# Work request
Could you output only the lines from the one containing "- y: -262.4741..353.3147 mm" through the last line of the data, both included?

────────────────

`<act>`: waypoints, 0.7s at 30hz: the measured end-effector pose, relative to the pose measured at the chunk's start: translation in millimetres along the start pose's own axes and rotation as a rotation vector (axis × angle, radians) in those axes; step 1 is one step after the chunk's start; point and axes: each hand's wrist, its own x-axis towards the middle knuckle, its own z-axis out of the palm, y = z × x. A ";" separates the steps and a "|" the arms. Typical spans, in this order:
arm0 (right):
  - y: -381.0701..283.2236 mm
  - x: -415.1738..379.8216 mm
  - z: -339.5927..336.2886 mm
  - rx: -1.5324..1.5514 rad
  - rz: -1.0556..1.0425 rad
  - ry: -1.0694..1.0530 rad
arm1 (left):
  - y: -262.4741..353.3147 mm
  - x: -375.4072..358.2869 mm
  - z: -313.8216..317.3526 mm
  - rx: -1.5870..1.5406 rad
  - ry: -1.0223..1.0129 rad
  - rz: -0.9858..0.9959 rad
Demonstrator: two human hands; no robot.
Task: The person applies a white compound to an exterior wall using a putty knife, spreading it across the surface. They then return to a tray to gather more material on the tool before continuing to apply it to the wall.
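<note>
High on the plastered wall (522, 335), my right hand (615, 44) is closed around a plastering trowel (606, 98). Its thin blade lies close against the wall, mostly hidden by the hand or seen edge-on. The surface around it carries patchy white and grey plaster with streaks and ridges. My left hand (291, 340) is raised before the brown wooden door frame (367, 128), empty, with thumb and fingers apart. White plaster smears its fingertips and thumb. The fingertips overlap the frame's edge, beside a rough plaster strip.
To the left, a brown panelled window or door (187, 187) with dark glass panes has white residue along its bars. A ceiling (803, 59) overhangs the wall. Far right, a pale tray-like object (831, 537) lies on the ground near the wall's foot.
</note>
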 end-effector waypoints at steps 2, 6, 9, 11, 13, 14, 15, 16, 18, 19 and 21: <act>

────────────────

# Output
  - y: -262.4741..353.3147 mm
  - x: -375.4072..358.2869 mm
  - z: -313.8216..317.3526 mm
  - rx: -1.5870..1.5406 rad
  - ry: -1.0223..1.0129 rad
  - rz: -0.9858..0.9959 rad
Demonstrator: two human hands; no robot.
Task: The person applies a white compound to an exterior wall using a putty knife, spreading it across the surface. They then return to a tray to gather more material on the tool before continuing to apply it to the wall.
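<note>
High on the plastered wall (522, 335), my right hand (615, 44) is closed around a plastering trowel (606, 98). Its thin blade lies close against the wall, mostly hidden by the hand or seen edge-on. The surface around it carries patchy white and grey plaster with streaks and ridges. My left hand (291, 340) is raised before the brown wooden door frame (367, 128), empty, with thumb and fingers apart. White plaster smears its fingertips and thumb. The fingertips overlap the frame's edge, beside a rough plaster strip.
To the left, a brown panelled window or door (187, 187) with dark glass panes has white residue along its bars. A ceiling (803, 59) overhangs the wall. Far right, a pale tray-like object (831, 537) lies on the ground near the wall's foot.
</note>
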 end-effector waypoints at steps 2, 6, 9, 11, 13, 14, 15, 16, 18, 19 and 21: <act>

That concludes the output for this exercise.